Daemon-spawned sessions ignore ~/.claude/settings.json permissions and hooks

[mislaughter1989-del]

Problem

When the Happy daemon spawns a new Claude session (via mobile app or happy daemon), it does not read ~/.claude/settings.json to determine the user's configured permission mode. This causes every Bash/tool call to prompt for approval, even when the user has set "defaultMode": "bypassPermissions" in their Claude settings.

Additionally, the --settings flag passed to the Agent SDK binary points to a minimal Happy-internal hook file (~/.happy/tmp/hooks/session-hook-*.json) that only contains a SessionStart forwarder. This means:

1. User-defined hooks (PreToolUse, PostToolUse, Stop, SessionEnd, etc.) from ~/.claude/settings.json are not loaded
2. Plugins configured in settings.json are not passed through
3. Permission allowlists from settings.local.json are ignored
4. Environment variables set in the env block of settings.json are not injected

Root Cause

In dist/index-q9G4ktSK.mjs (and CJS equivalent), the daemon spawn code builds args without reading Claude's permission settings:

// Line ~5371 (new session spawn)
const args = [
  agentCommand,
  "--happy-starting-mode", "remote",
  "--started-by", "daemon"
];
// No --permission-mode flag added

// Line ~5296 (tmux spawn)
const fullCommand = `node ... ${agent} --happy-starting-mode remote --started-by daemon`;
// No --permission-mode flag added

Meanwhile, readClaudeSettings() already exists and correctly reads ~/.claude/settings.json (used for includeCoAuthoredBy), but its output is never consulted for permission mode on daemon spawns. The options.permissionMode passthrough only happens for resume operations (line ~5514), not new spawns.

Expected Behavior

• Daemon-spawned sessions should inherit permissions.defaultMode from ~/.claude/settings.json
• Ideally, the full settings merge chain (settings.json + settings.local.json + project-level settings) should be respected, same as a direct claude CLI launch
• At minimum: if defaultMode: "bypassPermissions" is set, daemon spawns should pass --permission-mode bypassPermissions

Workaround

Users can work around the permission issue by always launching with happy --yolo, but this doesn't help daemon-spawned sessions (the primary use case for the mobile app).

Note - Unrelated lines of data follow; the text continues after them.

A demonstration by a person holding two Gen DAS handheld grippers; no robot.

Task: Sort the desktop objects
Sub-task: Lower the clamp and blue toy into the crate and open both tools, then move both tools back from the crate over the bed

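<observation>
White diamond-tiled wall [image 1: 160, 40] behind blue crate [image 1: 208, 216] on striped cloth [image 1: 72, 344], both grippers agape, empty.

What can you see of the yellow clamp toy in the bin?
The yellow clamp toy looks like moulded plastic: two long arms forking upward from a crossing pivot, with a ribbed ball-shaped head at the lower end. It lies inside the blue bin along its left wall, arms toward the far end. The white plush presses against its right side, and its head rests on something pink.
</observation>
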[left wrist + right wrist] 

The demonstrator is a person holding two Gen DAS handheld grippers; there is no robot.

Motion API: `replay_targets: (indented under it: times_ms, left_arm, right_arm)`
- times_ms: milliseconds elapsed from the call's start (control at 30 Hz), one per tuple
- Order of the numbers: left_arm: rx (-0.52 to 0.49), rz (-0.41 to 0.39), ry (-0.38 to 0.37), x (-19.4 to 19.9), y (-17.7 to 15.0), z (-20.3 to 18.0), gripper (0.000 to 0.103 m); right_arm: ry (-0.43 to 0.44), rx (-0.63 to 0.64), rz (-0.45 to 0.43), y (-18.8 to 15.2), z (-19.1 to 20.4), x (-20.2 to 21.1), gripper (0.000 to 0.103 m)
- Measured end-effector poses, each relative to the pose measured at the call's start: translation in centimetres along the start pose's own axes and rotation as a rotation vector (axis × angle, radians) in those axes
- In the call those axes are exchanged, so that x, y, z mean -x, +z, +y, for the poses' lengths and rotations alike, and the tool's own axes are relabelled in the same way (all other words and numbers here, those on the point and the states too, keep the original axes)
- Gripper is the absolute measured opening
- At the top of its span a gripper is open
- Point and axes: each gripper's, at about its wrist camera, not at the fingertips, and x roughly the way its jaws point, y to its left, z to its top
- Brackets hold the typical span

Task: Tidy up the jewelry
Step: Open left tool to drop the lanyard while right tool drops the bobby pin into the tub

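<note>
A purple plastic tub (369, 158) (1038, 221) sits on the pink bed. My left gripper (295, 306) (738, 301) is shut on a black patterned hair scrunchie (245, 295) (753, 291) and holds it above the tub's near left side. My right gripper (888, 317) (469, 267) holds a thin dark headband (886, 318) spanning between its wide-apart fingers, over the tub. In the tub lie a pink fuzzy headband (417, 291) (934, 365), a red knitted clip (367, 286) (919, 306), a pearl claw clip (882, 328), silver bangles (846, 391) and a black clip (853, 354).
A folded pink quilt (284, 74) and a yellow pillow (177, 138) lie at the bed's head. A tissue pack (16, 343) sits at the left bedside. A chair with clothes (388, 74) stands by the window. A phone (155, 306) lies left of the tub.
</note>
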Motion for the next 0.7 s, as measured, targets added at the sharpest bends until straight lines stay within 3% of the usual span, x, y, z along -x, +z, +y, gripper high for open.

A local patch to readClaudeSettings() at the spawn sites works but is overwritten on npm update.

Environment

• Happy CLI: 1.1.8
• OS: Ubuntu 24.04 (Linux 6.17)
• Claude Agent SDK: bundled in happy node_modules
• Claude Code: 2.1.176

[mislaughter1989-del]

Update: This also affects Codex and Gemini modes.

Codex

In runCodex(), currentPermissionMode is initialized as undefined (line ~9622 in index-q9G4ktSK.mjs), which falls through to "default" at line 9653. The resolveCodexExecutionPolicy() function then maps "default" to approvalPolicy: "untrusted", causing every tool call to prompt for approval. The user's ~/.claude/settings.json bypassPermissions setting is never consulted.

Gemini

In runGemini() (in runGemini-buTWYuFO.mjs), same pattern — currentPermissionMode = void 0 at line 961. The GeminiPermissionHandler class also hardcodes currentPermissionMode = "default" at line 467. Neither reads from ~/.claude/settings.json.

Summary of affected spawn paths

Agent	Local launch	Daemon spawn	Permission inherited?
Claude	happy / happy --yolo	daemon --started-by daemon	No (both)
Codex	happy codex	daemon --started-by daemon	No (both)
Gemini	happy gemini	daemon --started-by daemon	No (both)

All three agents have the readClaudeSettings() function available (or can trivially read the file), but none use it to seed the initial permission mode.